MAC: Mines and Communities


Published by MAC on 2001-10-15


Accounts of the August 9th demolitions as told by Tabaco residents at a community meeting held on 20th October 2001
(Notes taken by Richard Solly of the Mines and Communities Network)

During the demolition, Intercor workers took people's household goods and personal possessions and kept them. This matter was to be taken to the Fiscalia in Riohacha because it was illegal. Armando Perez Araujo had met with the Minister of the Interior who had agreed that the actions of the Judge on the day of the demolitions were illegal. The Minister was also informed that most of the inhabitants of Tabaco are African-Colombians, which gives them particular rights under the Constitution. The people of Tabaco have not previously claimed these rights because they did not know about them. There is a national office of African-Colombian affairs.

During the demolition, some of the inhabitants of Tabaco were beaten with clubs. Some of those whose houses were demolished were sick, including the children of community leader Jose Julio Perez. One of the women said that a man's head was badly wounded by a wooden club and his daughter, who was trying to help her father, was also attacked by the police, who beat her leg with wooden clubs.

Emilio Perez was attacked by fifteen men - either policemen or Intercor security personnel - as soon as he left his house. He was clubbed unconscious and left on the ground. He spent eight days in hospital and still suffers from bad headaches and forgetfulness.

Agents of the company demolished 29 houses before stopping. They threatened to demolish more and to come back and demolish the school and other public buildings. It may only have been the people's resistance that stopped them destroying more. This shows that it was not a legally enforced juridical process but a form of pressure and threat, which makes the Judge's involvement even more remarkable.

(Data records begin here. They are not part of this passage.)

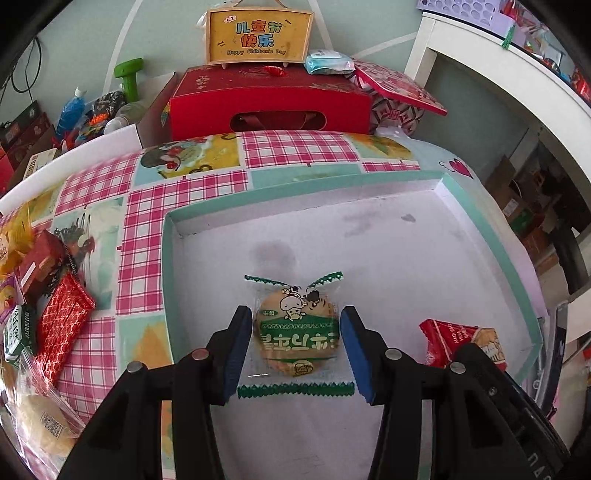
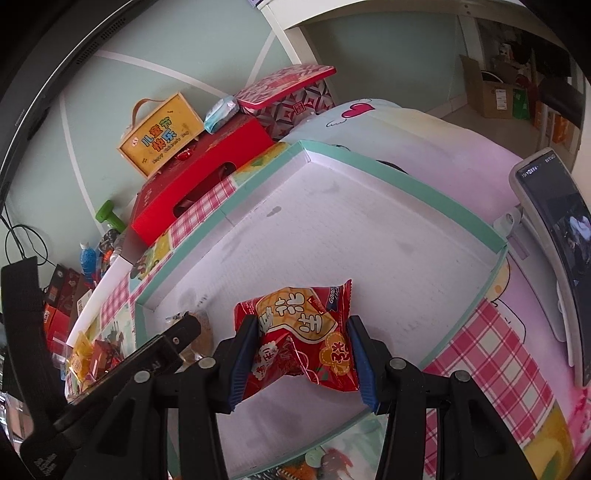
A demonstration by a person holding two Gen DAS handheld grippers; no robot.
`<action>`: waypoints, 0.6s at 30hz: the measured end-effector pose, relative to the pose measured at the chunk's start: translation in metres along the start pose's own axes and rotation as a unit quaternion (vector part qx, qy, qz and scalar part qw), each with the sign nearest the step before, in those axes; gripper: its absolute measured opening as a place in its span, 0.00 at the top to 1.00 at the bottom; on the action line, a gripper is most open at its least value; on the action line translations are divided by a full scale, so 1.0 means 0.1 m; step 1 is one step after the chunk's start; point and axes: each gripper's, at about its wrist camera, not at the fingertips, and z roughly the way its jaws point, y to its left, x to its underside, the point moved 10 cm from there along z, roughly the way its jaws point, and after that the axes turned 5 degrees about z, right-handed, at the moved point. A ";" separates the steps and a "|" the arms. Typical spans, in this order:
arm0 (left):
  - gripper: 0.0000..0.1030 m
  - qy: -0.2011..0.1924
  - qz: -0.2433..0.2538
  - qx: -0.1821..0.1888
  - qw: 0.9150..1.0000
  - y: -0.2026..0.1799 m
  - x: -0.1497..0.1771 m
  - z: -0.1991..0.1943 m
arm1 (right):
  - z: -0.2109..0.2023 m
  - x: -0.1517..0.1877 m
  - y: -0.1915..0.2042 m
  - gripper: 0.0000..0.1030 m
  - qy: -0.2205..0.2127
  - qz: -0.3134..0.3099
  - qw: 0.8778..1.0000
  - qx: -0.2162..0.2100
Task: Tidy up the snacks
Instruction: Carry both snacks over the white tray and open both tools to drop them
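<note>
A shallow white tray with a mint-green rim (image 1: pixel 491 243) lies on the patterned tablecloth. In the left wrist view my left gripper (image 1: pixel 295 332) is open around a round cake in a clear green-edged wrapper (image 1: pixel 297 338) that lies on the tray floor; there are small gaps between pads and wrapper. In the right wrist view my right gripper (image 2: pixel 301 350) is shut on a red snack packet (image 2: pixel 301 339), crumpled between the blue pads, just above the tray (image 2: pixel 436 199). The red packet (image 1: pixel 458 341) also shows at right in the left wrist view.
Loose snacks lie left of the tray: a red foil packet (image 1: pixel 62 328), small boxes and a clear-wrapped cake (image 1: pixel 40 424). A red gift box (image 1: pixel 269 99) and a yellow sign (image 1: pixel 258 35) stand behind the table. A phone on a stand (image 2: pixel 554 251) is at right.
</note>
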 end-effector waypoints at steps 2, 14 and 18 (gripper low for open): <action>0.51 -0.001 -0.002 0.001 1.000 0.01 0.01 0.02 | 0.00 0.01 0.01 0.50 0.001 -0.002 1.000 0.001; 0.50 0.007 -0.035 -0.024 0.999 0.44 0.19 -0.04 | 0.02 0.07 0.10 0.50 0.011 -0.021 1.000 -0.001; 0.50 0.010 -0.048 -0.032 0.998 0.65 0.27 -0.09 | 0.03 0.09 0.18 0.50 0.014 -0.033 0.999 -0.004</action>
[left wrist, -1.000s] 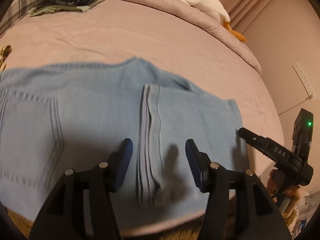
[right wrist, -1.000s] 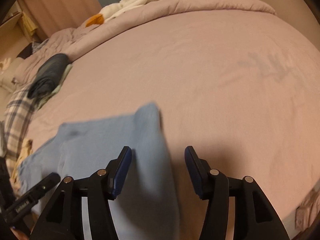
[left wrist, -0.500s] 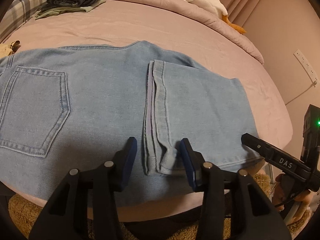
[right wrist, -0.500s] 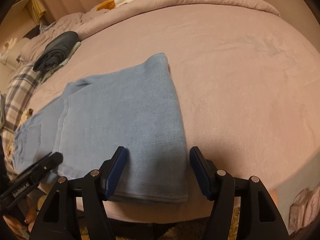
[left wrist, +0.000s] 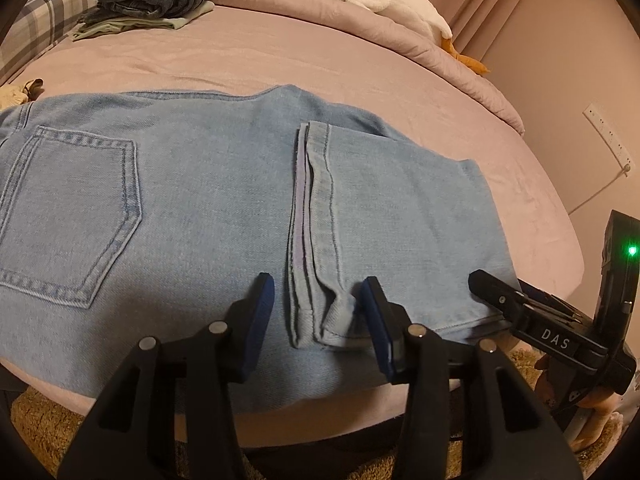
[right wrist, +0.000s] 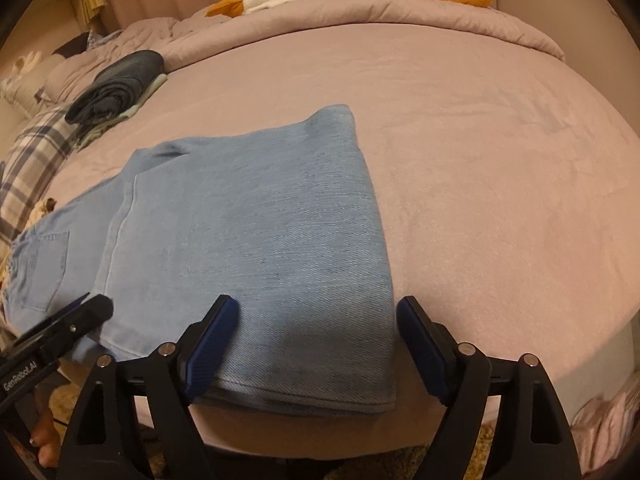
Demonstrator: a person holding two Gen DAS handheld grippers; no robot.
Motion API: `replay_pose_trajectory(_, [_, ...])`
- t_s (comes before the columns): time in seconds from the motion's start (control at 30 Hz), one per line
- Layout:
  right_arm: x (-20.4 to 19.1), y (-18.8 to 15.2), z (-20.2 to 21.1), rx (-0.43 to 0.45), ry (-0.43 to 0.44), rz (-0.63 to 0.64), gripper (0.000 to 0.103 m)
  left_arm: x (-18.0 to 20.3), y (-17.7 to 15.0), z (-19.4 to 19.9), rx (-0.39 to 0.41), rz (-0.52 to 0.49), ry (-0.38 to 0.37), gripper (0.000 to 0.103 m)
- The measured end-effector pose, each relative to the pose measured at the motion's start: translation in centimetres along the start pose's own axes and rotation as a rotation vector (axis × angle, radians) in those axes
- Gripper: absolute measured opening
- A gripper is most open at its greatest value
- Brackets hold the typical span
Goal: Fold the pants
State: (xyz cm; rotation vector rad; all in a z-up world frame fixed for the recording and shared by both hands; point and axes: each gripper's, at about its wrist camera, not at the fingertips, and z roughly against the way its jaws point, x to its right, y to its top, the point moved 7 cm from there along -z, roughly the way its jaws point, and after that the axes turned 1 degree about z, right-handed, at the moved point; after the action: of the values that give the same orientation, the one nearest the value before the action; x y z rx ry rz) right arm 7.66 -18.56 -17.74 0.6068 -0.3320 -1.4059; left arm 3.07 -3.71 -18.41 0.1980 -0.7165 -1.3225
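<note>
- I see the light blue denim pants (left wrist: 208,208) folded flat on the pink bedspread (left wrist: 280,52), back pocket at the left, near the bed's front edge.
- My left gripper (left wrist: 318,316) has its blue-padded jaws partly spread; the folded-over hem cuff (left wrist: 320,312) lies between them, the right pad touching the cloth, no pinch that I can see.
- My right gripper (right wrist: 318,350) is opening, jaws straddling the pants' folded right end without pressing it.
</note>
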Motion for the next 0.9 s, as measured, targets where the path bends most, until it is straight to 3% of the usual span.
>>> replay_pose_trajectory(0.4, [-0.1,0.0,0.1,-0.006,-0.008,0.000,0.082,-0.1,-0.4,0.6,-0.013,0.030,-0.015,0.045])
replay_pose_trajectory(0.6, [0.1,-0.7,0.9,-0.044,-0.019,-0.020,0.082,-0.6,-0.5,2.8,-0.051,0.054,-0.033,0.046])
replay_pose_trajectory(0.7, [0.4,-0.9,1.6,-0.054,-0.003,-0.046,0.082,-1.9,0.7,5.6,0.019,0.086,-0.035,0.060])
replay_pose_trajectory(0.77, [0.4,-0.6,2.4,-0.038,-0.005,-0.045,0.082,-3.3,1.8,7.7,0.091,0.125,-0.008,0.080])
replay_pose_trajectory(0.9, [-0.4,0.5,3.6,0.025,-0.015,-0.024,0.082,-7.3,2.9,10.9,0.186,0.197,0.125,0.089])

Another woman was hit by a rock in her side, which still hurts her. Her husband was attacked too. He fought back, and because of his agility in struggling against his attackers, they said that he must be a guerrilla - a false accusation which, in the current circumstances in Colombia, could lead to police reprisals or paramilitary attack. The police attempted to wound his eyes, which became covered in blood as they beat him. He recovered.

Intercor had also been threatening to dig up the cemetery and move the bodies, but there were no details given of these threats.

Intercor was offering each homeowner 2,400,000 pesos in compensation for moving and losing their houses and land. This is a little over US$1,000 or £700. Even at Colombian prices, little could be bought with this sum - it would certainly not compensate for the loss of livelihood and community which residents are facing.

There were originally more than 300 families living in Tabaco. The community had grown up over a period of just over a century, on the initiative of its inhabitants, who moved to the area when local conflicts among its original Wayuu inhabitants had left it depopulated. The people of Tabaco enjoy good relationships with the local Wayuu community at Tamaquitos, a few kilometres away. But the local municipal authorities, the Alcaldia of Hatonuevo, made regulations about how Tabaco should be laid out, then claimed the existing roads (constructed by its inhabitants) as public spaces, then stated that many of the community's houses were illegally situated.

During the demolition, the houses of those perceived as leaders of resistance to Intercor were demolished first, then the houses of those who followed those leaders. The house of one family that had been friendly to the company was left standing while the next house was destroyed. The process was clearly discriminatory.